Your response must be an exact transcription of the lines from the one containing "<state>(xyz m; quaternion" through the final line of the data.

START Given material

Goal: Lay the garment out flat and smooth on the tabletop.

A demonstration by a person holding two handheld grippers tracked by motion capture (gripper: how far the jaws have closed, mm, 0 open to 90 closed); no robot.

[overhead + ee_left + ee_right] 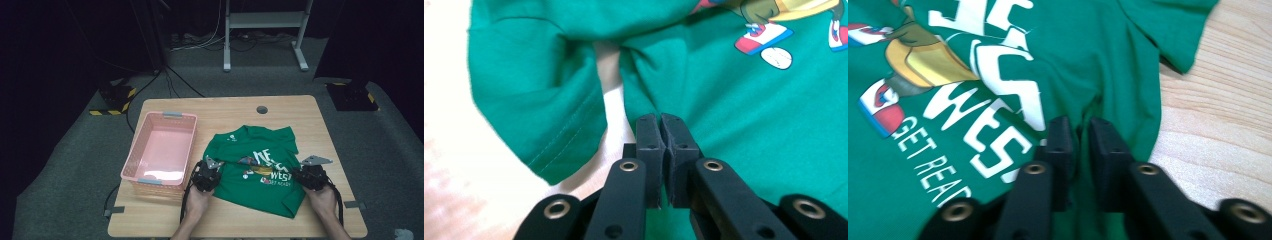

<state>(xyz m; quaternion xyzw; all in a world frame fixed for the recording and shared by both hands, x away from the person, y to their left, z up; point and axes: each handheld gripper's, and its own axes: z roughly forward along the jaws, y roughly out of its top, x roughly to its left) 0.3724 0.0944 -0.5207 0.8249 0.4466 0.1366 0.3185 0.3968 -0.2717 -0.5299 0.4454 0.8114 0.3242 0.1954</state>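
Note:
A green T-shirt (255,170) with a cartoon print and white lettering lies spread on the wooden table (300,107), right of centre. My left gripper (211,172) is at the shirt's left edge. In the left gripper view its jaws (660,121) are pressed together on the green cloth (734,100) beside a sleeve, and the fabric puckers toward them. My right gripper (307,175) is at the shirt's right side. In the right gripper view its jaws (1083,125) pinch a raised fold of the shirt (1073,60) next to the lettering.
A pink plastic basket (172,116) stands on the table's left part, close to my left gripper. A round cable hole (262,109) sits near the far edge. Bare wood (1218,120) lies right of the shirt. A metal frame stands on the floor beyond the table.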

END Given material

**Solution for this problem:**
<state>(xyz m; quaternion xyzw; all in a world frame fixed for the recording and shared by both hands, x away from the person, y to their left, z up; point and axes: each handheld gripper's, and its own axes: z roughly forward along the jaws, y roughly out of its top, x roughly to its left) 0.3724 0.0944 -0.5207 0.8249 0.4466 0.1366 0.3185 0.3968 -0.2717 -0.5299 0.4454 0.8114 0.3242 0.1954</state>
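Note:
A green T-shirt (255,170) with a cartoon print and white lettering lies spread on the wooden table (300,107), right of centre. My left gripper (211,172) is at the shirt's left edge. In the left gripper view its jaws (660,121) are pressed together on the green cloth (734,100) beside a sleeve, and the fabric puckers toward them. My right gripper (307,175) is at the shirt's right side. In the right gripper view its jaws (1083,125) pinch a raised fold of the shirt (1073,60) next to the lettering.
A pink plastic basket (172,116) stands on the table's left part, close to my left gripper. A round cable hole (262,109) sits near the far edge. Bare wood (1218,120) lies right of the shirt. A metal frame stands on the floor beyond the table.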

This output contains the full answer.